# Requirement
Only a number is expected: how many lines in the entries that follow contain the word "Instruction"?

# Source material

Segment Open

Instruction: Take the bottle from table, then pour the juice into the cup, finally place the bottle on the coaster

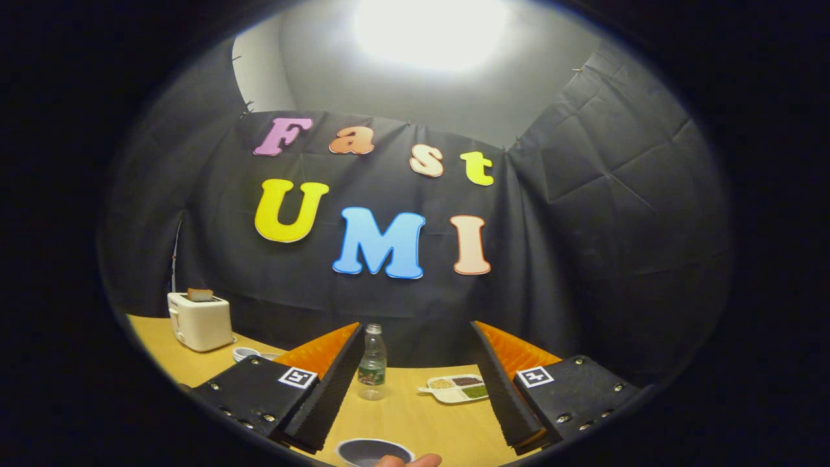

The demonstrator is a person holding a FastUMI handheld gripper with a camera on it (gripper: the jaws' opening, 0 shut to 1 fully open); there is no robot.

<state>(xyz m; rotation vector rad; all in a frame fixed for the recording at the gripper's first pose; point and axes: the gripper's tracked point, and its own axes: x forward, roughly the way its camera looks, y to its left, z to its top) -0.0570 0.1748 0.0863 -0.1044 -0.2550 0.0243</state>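
Between the spread fingers of the gripper [415, 350], well beyond their tips, the bottle [373, 363] stands upright on the table [415, 421]. The gripper is held level above the cup [373, 451], nothing between its fingers.

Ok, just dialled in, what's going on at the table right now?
A person is holding the gripper with its fingers spread open over the wooden table. The bottle stands upright just ahead, near one finger, not yet gripped. A cup sits close in between the fingers, with a fingertip at its rim. A toaster and a sectioned tray sit farther back.
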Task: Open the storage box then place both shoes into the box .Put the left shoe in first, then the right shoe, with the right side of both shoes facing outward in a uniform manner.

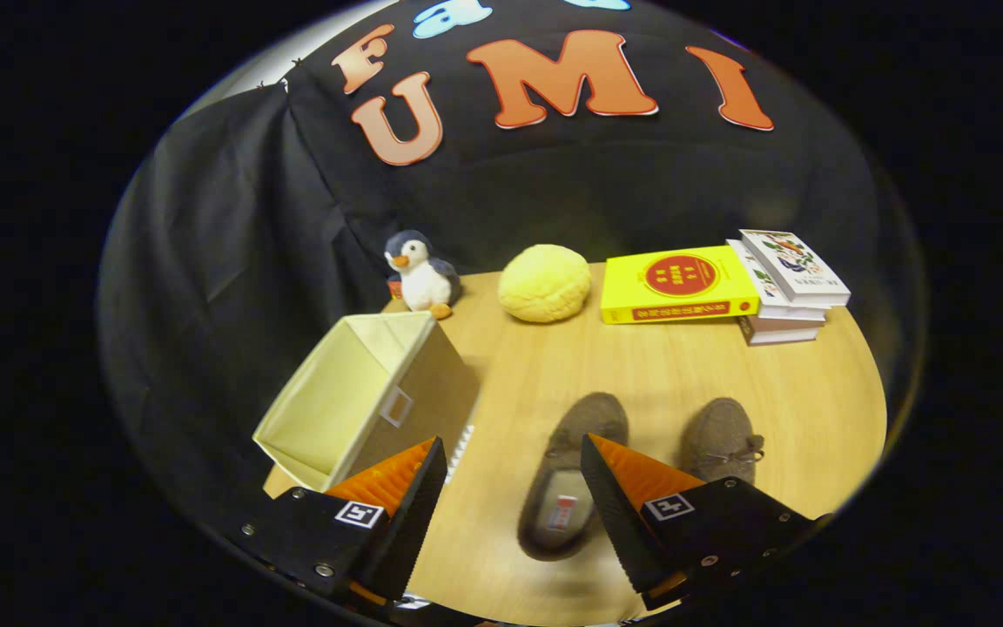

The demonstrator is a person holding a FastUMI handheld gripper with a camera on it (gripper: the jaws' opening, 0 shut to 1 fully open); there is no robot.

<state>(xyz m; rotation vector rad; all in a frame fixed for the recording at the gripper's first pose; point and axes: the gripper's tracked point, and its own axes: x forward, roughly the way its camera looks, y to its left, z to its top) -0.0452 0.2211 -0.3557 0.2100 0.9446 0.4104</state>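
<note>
- My gripper (512, 463) is nearest to me, its two fingers spread wide apart and holding nothing; I see bare tabletop in the gap between the tips.
- Just ahead, the left shoe (567, 475), a brown fuzzy slipper, lies flat on the wooden table (641, 366) with its toe pointing away from me. Its heel end sits between my fingers, close against the inner side of the right finger, and I can see into its lining, where a small tag shows.
- The right shoe (722, 438) lies beside it, partly hidden behind my right finger, toe also pointing away, with a small bow on top. The two shoes are near each other but apart.
- Beyond my left finger stands the storage box (353, 396), a pale fabric box tipped so its open mouth faces toward me and to the left; I can see the light inner walls, and there is a small label window on its brown side.
- Farther back, a toy penguin (419, 273) stands just beyond the box.
- A round yellow plush (545, 282) sits next to it, mid-table.
- At the far edge, a yellow book (677, 285) leans against a stack of books (784, 292), before the black cloth wall.
</note>
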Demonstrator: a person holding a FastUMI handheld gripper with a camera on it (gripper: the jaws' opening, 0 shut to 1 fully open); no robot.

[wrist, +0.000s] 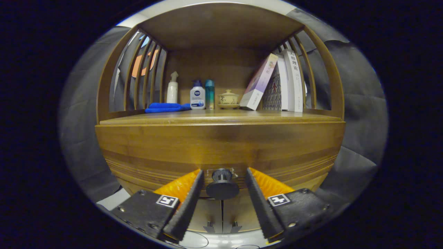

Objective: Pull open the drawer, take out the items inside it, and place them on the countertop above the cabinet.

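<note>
hand-held gripper spread, drawer knob between

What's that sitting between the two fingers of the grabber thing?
The drawer's round knob sits between the open gripper fingers in the gripper view; neither finger touches it yet.

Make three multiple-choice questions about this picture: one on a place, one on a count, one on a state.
1. Where is the round black drawer knob?
A. between the jaws
B. beyond the books
C. on the countertop

2. How many bottles stand beside the folded blue cloth?
A. one
B. three
C. five

3. How is the gripper?
A. shut on the knob
B. open, jaws apart from the knob
C. holding the cloth

Answers:
1 A: the knob sits in the gap between the jaws.
2 B: white spray bottle, white bottle with blue cap, slim teal bottle.
3 B: a gap shows on each side of the knob.
</note>
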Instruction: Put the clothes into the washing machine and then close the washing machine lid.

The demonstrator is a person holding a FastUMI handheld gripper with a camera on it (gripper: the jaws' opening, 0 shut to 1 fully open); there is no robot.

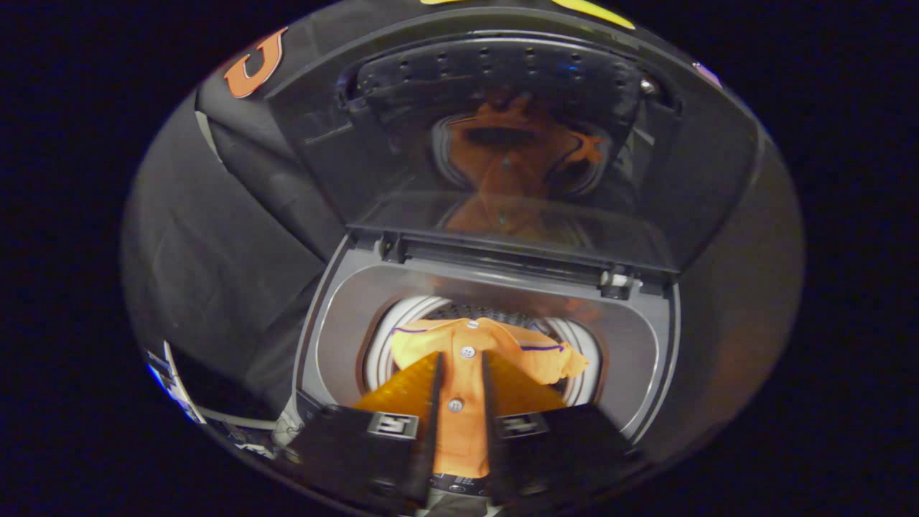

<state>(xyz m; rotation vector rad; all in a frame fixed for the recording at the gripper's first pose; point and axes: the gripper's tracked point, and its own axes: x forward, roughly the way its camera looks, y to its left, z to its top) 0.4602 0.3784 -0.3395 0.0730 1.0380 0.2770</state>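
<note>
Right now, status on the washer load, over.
Gripper shut on shirt, held over the drum. Lid up, open. Nothing blocking the opening.

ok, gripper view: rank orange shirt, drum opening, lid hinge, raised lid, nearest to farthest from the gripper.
1. Orange shirt: clamped between the fingers of the gripper.
2. Drum opening: just beyond the fingertips, under the shirt.
3. Lid hinge: behind the drum, at the tub's back edge.
4. Raised lid: farthest, standing open above.
</note>
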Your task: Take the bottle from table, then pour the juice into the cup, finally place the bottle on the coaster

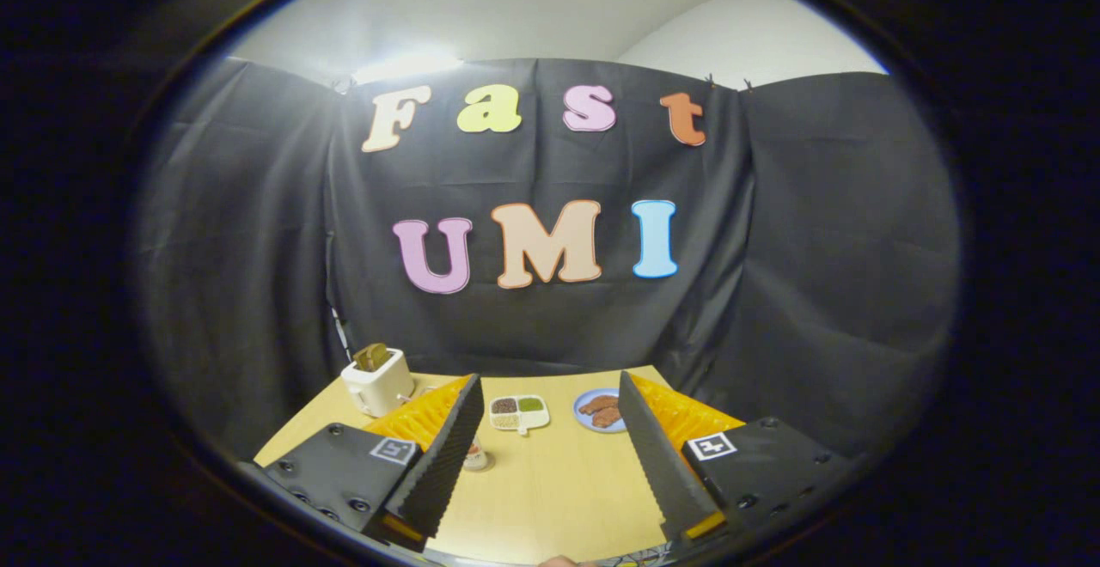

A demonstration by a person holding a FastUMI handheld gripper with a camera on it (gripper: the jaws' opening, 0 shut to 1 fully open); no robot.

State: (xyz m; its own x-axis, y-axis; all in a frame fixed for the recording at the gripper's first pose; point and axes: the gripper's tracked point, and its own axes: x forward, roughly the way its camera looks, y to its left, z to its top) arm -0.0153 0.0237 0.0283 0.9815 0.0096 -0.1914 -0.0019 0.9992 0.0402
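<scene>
The gripper [550,451] stands with its two fingers spread wide and nothing held between them. Each finger is a black ribbed pad backed by an orange panel and mounted on a black block that carries a small square marker. The left finger [443,460] and the right finger [657,455] angle outward toward the far side, and bare wood shows in the gap between them.

The gripper hangs above a light wooden table [550,481]. A small bottle [475,457] stands on the table just beside the inner face of the left finger, partly hidden by it; only its lower part and a light base can be seen. Whether the finger touches it cannot be told.

Beyond the fingertips, near the middle of the table, lies a white divided dish [519,413] with compartments holding dark, green and pale contents. To its right, partly covered by the right finger, sits a blue plate [597,412] with brown pieces of food on it. The dish and the plate are near each other but apart.

At the far left corner of the table, beyond the left finger, stands a white toaster [378,382] with a slice of bread [371,356] upright in its slot.

Black cloth closes the booth behind the table.
</scene>
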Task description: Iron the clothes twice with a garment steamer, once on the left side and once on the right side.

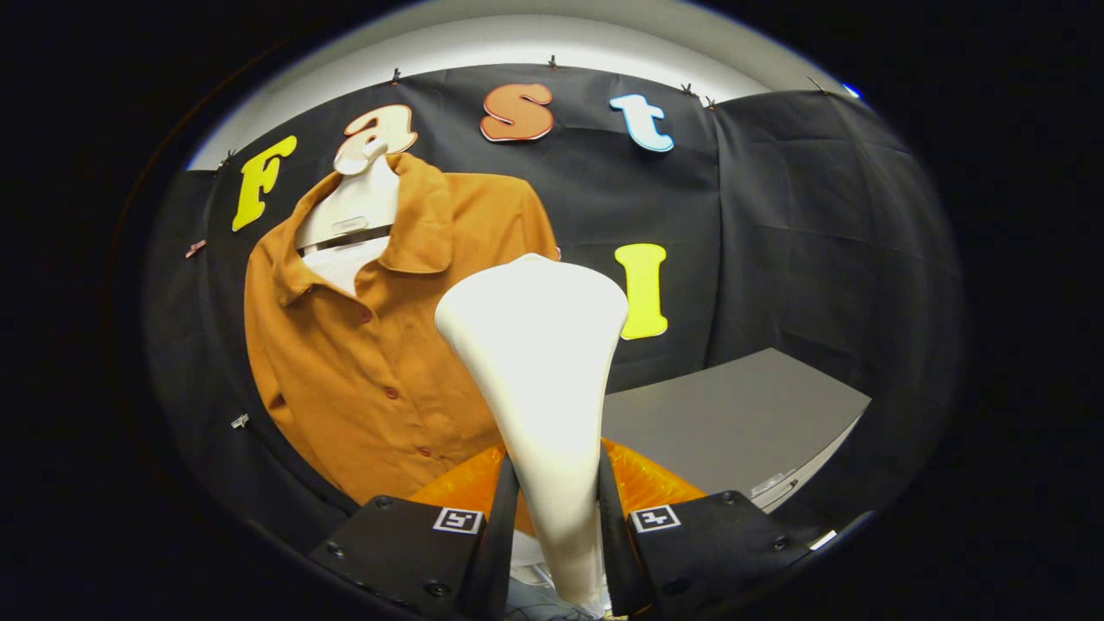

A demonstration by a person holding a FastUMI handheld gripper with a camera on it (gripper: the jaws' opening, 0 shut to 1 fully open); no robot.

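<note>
1. The gripper (pixel 556 517) is clamping the steamer (pixel 539 371) by its narrow neck, one finger pressing in on each side, so the jaws are pinching the handle low down where it is slimmest.
2. The steamer is looking like smooth, glossy white plastic: hard, stiff and likely a bit slippery (a firm squeeze seems wise). It is flaring from the thin neck up into a broad rounded head, so the neck is the natural place to hold; the wide head is sitting top-heavy above the fingers and may be wanting to tip or twist in the grip.
3. An orange, translucent, crinkly-looking part (pixel 651 483) is showing just behind the fingers on both sides of the neck; I cannot tell what it is.
4. A flat grey table (pixel 733 414) with a matte top is lying beyond the fingers, off to the right of the steamer.
5. The shirt (pixel 362 362) is hanging beyond and to the left of the steamer head, apart from it, on a pale hanger (pixel 354 203) against the black cloth wall. It is a rust-orange buttoned garment with a collar, soft and light by the look of it, so it is likely to be swaying or bunching under pressure; gentle downward strokes should suit it.
6. Judging from this, neither side is being steamed yet.
</note>
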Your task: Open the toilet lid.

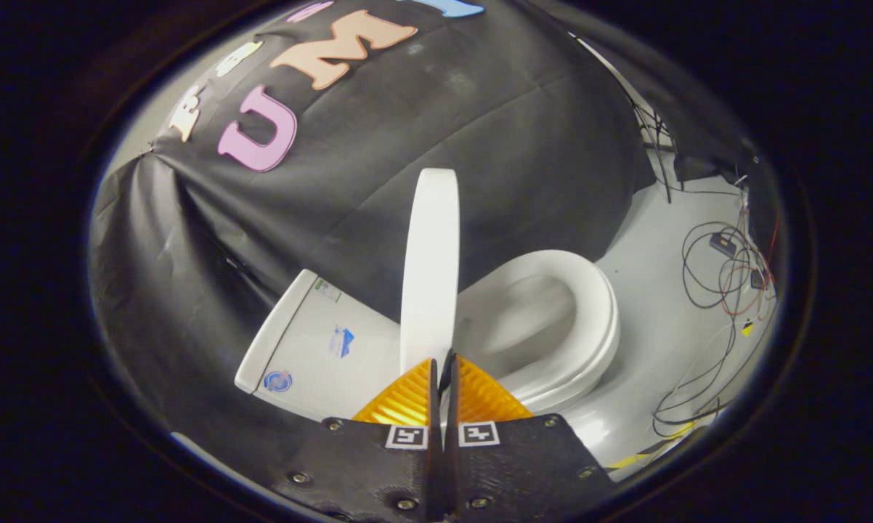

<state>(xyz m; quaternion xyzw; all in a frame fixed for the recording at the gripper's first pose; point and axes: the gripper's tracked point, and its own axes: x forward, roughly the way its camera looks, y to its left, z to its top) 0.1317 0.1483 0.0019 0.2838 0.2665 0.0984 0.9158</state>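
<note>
White toilet lid upright (tank stickers unreadable), hand-held gripper pinching it

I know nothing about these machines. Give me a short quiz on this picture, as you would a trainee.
1. True or false: the toilet lid is raised on edge.
2. What are the fingers of the tool doing? A) spread wide around the tank B) closed together at the lid's lower edge C) resting in the bowl
3. What lies on the floor beyond the toilet seat?

Key: 1 true. 2 B, though a firm pinch on the lid cannot be confirmed. 3 loose cables.
</note>
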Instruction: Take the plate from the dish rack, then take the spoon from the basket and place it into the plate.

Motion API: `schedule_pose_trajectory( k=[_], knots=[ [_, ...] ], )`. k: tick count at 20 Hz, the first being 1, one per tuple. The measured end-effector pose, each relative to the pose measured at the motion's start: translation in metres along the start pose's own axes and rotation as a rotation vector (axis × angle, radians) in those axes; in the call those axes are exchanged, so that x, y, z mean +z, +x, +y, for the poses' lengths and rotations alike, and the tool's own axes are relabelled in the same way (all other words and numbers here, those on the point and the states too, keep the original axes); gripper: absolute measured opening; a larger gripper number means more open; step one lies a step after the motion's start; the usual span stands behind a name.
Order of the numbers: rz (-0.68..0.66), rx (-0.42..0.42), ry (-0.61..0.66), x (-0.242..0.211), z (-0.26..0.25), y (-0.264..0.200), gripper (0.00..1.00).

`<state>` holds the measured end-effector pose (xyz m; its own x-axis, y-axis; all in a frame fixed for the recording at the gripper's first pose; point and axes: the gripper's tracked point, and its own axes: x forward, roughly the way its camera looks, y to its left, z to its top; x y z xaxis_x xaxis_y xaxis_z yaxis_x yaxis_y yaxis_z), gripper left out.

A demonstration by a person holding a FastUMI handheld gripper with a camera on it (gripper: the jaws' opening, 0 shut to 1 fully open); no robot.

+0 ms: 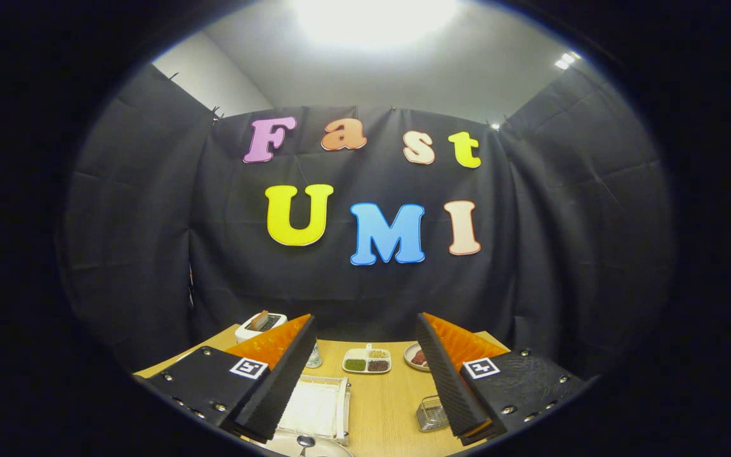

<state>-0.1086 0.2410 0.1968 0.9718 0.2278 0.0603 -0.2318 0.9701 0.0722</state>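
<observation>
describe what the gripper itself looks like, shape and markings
The gripper has two long wedge-shaped fingers, spread apart, with ridged inner pads. Each finger sits on a flat dark base plate fastened with round metal screws along its edges. Each base carries a small square white tag printed with a black pattern. No cables can be seen.

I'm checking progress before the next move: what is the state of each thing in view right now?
gripper: open, fingers spread wide, holding nothing.
plate: flat on the table, in front of the dish rack.
spoon: lying in the plate.
dish rack: no plate visible in it.
wire basket: upright on the table, contents hard to tell.
toaster: a slice stands in its slot.
divided dish: compartments filled.
</observation>
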Motion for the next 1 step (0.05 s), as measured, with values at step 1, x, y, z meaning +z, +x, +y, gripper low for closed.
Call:
schedule_pose_trajectory(
  k=[1],
  knots=[
    [-0.035,0.017,-0.001,0.0075,-0.0089,0.0043,0.96]
  ],
)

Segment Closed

# Output
3